Acquisti da siti stranieri in caso di controversia

11 gennaio 2011
Acquisti da siti stranieri in caso di controversia

11 gennaio 2011

A quale giudice deve rivolgersi il consumatore europeo che ha una controversia con un sito di vendita di un altro stato membro? A quello del suo paese, se l’attività di vendita è diretta verso di esso. Lo dice la Corte di Giustizia europea.

Dipende da dove è diretta l’attività
Stando al regolamento Ce 44/2001 le azioni nei confronti di persone domiciliate sul territorio di uno Stato membro devono essere proposte davanti ai giudici di quello Stato. Dunque, se si vuol fare causa ad un sito straniero occorre citarlo presso il tribunale straniero. In caso di contratti di consumo, il consumatore non potrà fare causa davanti al giudice del suo domicilio a meno che le attività del venditore siano “dirette verso” lo Stato membro in cui il consumatore è domiciliato. Solo in questa ipotesi il consumatore può rivolgersi ai giudici del suo Stato.

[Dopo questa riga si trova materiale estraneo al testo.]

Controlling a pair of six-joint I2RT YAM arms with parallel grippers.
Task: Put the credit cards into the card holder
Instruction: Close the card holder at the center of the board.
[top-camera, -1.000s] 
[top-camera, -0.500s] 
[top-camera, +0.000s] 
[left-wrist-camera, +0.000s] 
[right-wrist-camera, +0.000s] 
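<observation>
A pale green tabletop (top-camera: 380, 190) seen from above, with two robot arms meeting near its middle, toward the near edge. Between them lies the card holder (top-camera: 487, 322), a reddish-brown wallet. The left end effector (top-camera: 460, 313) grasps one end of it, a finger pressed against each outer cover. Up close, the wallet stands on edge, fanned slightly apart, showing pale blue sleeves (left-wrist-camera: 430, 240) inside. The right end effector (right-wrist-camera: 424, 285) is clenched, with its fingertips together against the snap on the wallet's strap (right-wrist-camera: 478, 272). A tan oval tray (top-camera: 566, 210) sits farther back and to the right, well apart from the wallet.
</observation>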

In quali casi ci si può rivoglere al giudice del proprio Paese
La Corte di Giustizia delle comunità europee ha chiarito in concreto in quali casi questa eventualità sia possibile. Queste le condizioni perché il consumatore si possa rivolgere al giudice del suo Paese:
- il sito deve offrire i propri servizi o i propri beni in più Stati membri specificatamente indicati;
- impegna risorse finanziarie in un servizio di posizionamento su internet presso il gestore di un motore di ricerca al fine di facilitare ai consumatori domiciliati in quegli Stati l’accesso al proprio sito;
- l’attività del sito deve avere natura internazionale (propria di alcune attività turistiche).

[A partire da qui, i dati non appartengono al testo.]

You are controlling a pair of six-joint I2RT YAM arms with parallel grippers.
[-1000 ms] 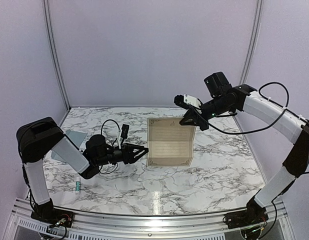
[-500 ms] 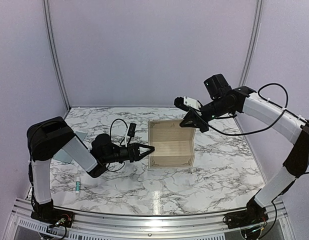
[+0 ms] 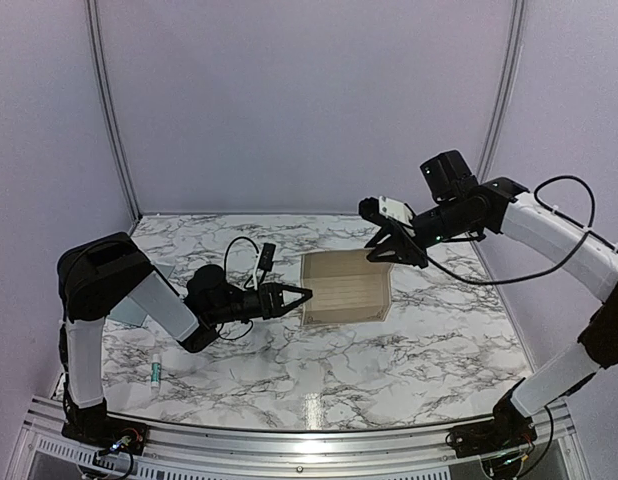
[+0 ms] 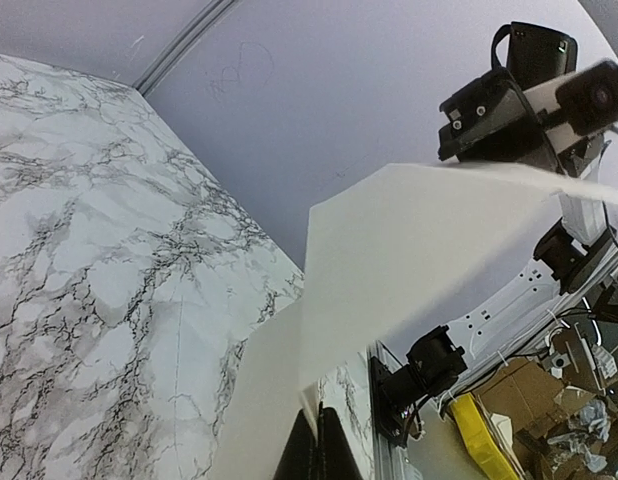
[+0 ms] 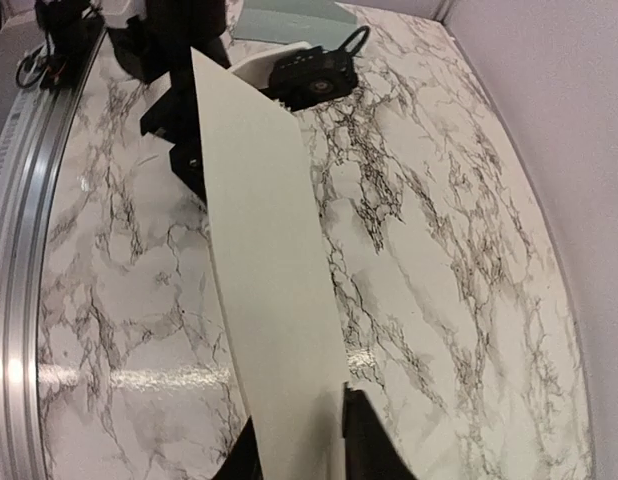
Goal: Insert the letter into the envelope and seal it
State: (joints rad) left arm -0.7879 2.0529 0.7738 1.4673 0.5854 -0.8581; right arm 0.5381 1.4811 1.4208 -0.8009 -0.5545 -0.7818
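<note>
The tan letter [image 3: 346, 290] hangs low over the marble table, sagging between my two grippers. My left gripper [image 3: 307, 294] is shut on the sheet's left edge; in the left wrist view the paper [image 4: 409, 260] rises from the pinched fingertips [image 4: 319, 440]. My right gripper [image 3: 384, 252] is at the letter's far right corner. In the right wrist view its fingers [image 5: 364, 440] stand a little apart, open, with the sheet [image 5: 269, 250] passing between them. The grey-blue envelope [image 5: 289, 22] lies flat at the table's left side, mostly hidden behind my left arm [image 3: 129, 314].
A small white-green tube [image 3: 156, 372] lies near the front left of the marble table [image 3: 429, 360]. A metal rail [image 3: 289, 440] runs along the near edge. Lilac walls close the back and both sides.
The letter has dropped from standing upright to nearly flat. My left gripper reached in and closed on its left edge. The right gripper's fingers have parted slightly.
</note>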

Possono poi costituire indizi che dimostrano l’attività transfrontaliera del commerciante:
- i recapiti telefonici con indicazione del prefisso internazionale;
-  l’utilizzazione di un nome di dominio di primo livello diverso da quello dello Stato membro in cui il commerciante è stabilito (ad esempio: .de) o, ancora, l’utilizzazione di nomi di dominio di primo livello neutri (quali .com o .eu);
- la descrizione di itinerari a partire da uno o più altri Stati membri verso il luogo della prestazione dei servizi;
- la menzione di una clientela internazionale composta da clienti domiciliati in Stati membri diversi, in particolare mediante la presentazione di testimonianze provenienti dai clienti stessi;
- consentire ai consumatori di utilizzare un’altra lingua o un’altra moneta rispetto a quelle abitualmente utilizzate nello Stato membro del commerciante.